Les Editions Vibrisse
Utiliser le corps humain comme objet sonore n’est pas une idée neuve, on rappellera, sans souci d’exhaustivité, Daniel Menche, les Coum Transmissions, Einstuerzende Neubauten, CoCaspar… La particularité de ce travail de captation réalisé par Ogrob (Sébastien Borgo de L’Autopsie…) c’est l’utilisation quasi totale du corps dans le processus. Des sons, des bruits, fournis par Vomir (Romain Perrot) sont diffusés avec des haut-parleurs fixés sur la cage thoracique de quatre femmes. Le son les traverse, amplifié et transformé par les corps, leurs mouvements internes et leurs humeurs secrètes. Processing uniquement corporel, cette modification est récupérée par des hydrophones placés dans le vagin des quatre femmes. Machine à transformer par excellence, le corps digère ici le bruit, filtre la matière sonore et la fait sienne au terme de formules complexes.
Quatre pièces, du nom des quatre femmes, la première, Valérie, inaugurant l’expérience par la restitution lointaine de notes de piano. Le reste des bruits diffusés par Vomir, le « harsh wall noise », emmène plus loin de l’environnement ambiant et culturel, pour aider à plonger au cœur d’un système plus diffus. Le souffle granuleux qui s’échappe du corps sera présent dans les quatre pièces. Dans cette première, l’aqueux (mouvements fluctuants, débordements) le dispute au brumeux, par la recréation d’un écosystème aveugle. La matière de la seconde pièce, issue de Katia, est plus manifestement ignée. Le feu intime se nourrit de la granulosité, et le frottement des particules entre elles va jusqu’à éclairer cette pièce par la chaleur qui s’en dégage. Véritable foyer de combustion, cet organisme est caressé de l’intérieur par ces vagues sonores qui telles les flammes fusent en mèches épousant la courbe des parois.
La troisième femme, Alexandra, fait lever en elle une pièce plus aérienne.
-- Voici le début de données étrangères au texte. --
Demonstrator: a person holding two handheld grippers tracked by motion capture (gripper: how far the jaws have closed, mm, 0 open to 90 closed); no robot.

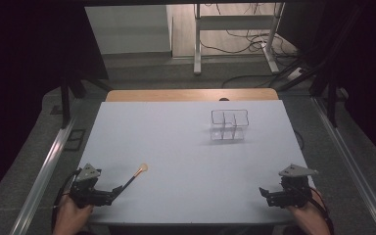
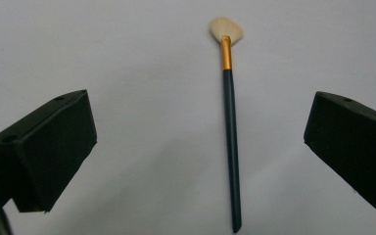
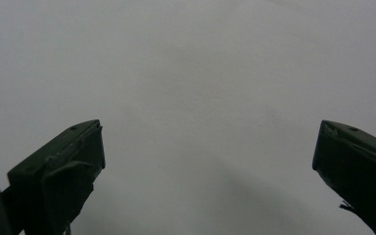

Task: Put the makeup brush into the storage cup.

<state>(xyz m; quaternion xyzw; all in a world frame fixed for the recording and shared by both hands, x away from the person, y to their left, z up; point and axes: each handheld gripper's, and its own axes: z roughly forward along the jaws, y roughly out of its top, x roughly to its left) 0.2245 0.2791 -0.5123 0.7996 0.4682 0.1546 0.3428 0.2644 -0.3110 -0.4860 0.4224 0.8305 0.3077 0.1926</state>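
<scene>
Left gripper (image 2: 200, 161): jaws wide, empty | brush (image 2: 230, 142): flat on table (image 1: 186, 147), between the jaws untouched (bristles pointing away) | right gripper (image 3: 208, 171): jaws wide, empty, over bare table | clear organizer (image 1: 229, 125): far right, well apart.

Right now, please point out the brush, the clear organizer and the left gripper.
brush (image 2: 229, 147), left gripper view, on its dark handle.
clear organizer (image 1: 229, 125), high view, on its middle divider.
left gripper (image 1: 115, 192), high view, between its jaw tips.
</scene>
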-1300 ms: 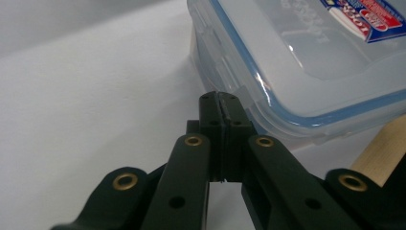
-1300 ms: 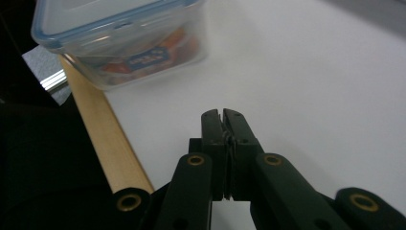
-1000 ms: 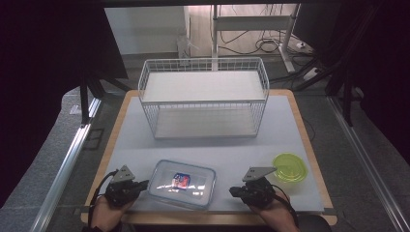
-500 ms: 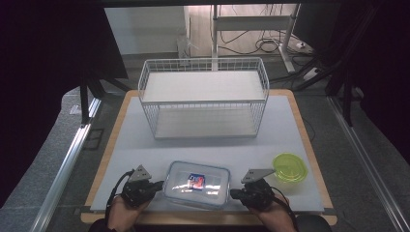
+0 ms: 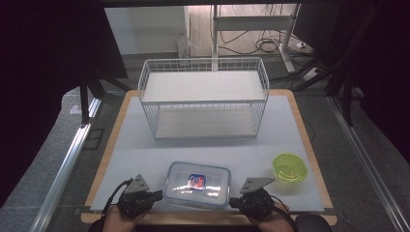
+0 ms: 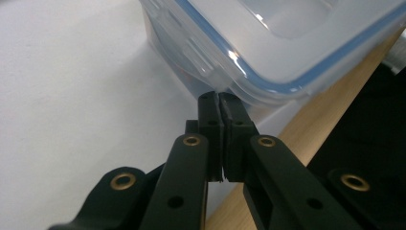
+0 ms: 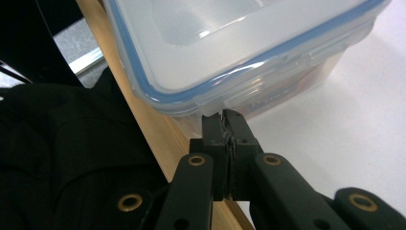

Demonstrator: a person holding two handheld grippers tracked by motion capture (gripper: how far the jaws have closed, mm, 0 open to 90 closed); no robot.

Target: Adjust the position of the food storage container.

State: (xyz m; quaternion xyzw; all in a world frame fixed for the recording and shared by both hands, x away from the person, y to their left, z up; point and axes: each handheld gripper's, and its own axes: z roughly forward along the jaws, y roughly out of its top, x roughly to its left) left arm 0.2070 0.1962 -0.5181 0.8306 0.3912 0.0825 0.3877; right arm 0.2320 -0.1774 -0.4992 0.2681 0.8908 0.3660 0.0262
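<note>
The lidded plastic food container (image 5: 197, 184) sits between the left gripper (image 6: 219, 103) and right gripper (image 7: 224, 117), whose closed, empty jaws touch its near corners. Uneven pushing could swivel it or tip it off the table edge (image 5: 203, 218).

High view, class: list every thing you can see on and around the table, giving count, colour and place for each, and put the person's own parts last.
Food container: one, clear with a blue-rimmed lid, near edge of the table, between the two grippers.
Wire rack: one, white, two shelves, far half of the table.
Bowl: one, yellow-green, near right of the table.
Table: one, white mat on a wooden board.
Left gripper: one, black, shut, fingers at the container's left side.
Right gripper: one, black, shut, fingers at the container's right side.
Hands: two, at the bottom edge, each holding a gripper.
</note>
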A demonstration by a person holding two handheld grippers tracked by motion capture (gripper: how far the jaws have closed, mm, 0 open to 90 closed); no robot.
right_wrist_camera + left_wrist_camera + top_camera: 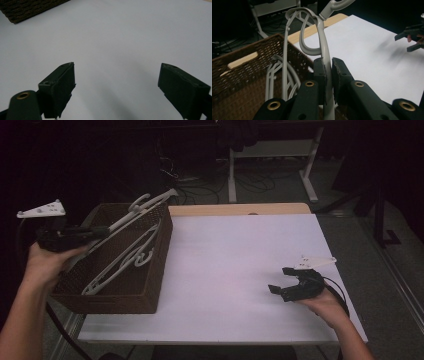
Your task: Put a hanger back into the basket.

C’est un corps d’où sourd un souffle presque léger où virevoltent bien plus facilement qu’ailleurs les mille bruits d’une contingence organique toujours active. Elle se fait l’écho de tous les pépiements et résonances que son corps traduit et ajoute. Alors que pour Anne, quatrième et dernière femme à s’être prêtée à l’expérience, l’amplification ressemble à un printemps, au mouvement que les forces telluriques compliquent avant de laisser échapper les premiers rameaux de la saison. C’est donc la pièce la moins musicale, la plus trivialement organique, mettant en scène le travail d’un humus réchauffé, les gargouillis et les souffles répercutant à peine le son instillé, déjà assimilé dans leur propre formule.
L’utilisation du corps de la femme n’est pas seulement symbolique, il est hautement significatif. Car plus que son métabolisme qui, pour ce qui nous intéresse ici, ne diffère pas sensiblement de celui de l’homme, c’est sa dimension matricielle qui est valorisée dans ce projet. Lieu par excellence où préparer une musique organique, le corps et, en particulier celui d’une femme, donne véritablement naissance à un nouvel être sonore – elle l’élabore.
Sons organiques comme ceux d’un environnement extérieur, ces morceaux, récupérés aux portes de la matrice, ces Diffusions intradermiques et enregistrements en cavités corporelles, ne diffèrent pas radicalement de pièces réalisées à base de field recordings de milieu aquatique ou forestier. Ce beau travail donne à entendre, à lire le corps comme le faisaient les alchimistes, à la façon d’un microcosme.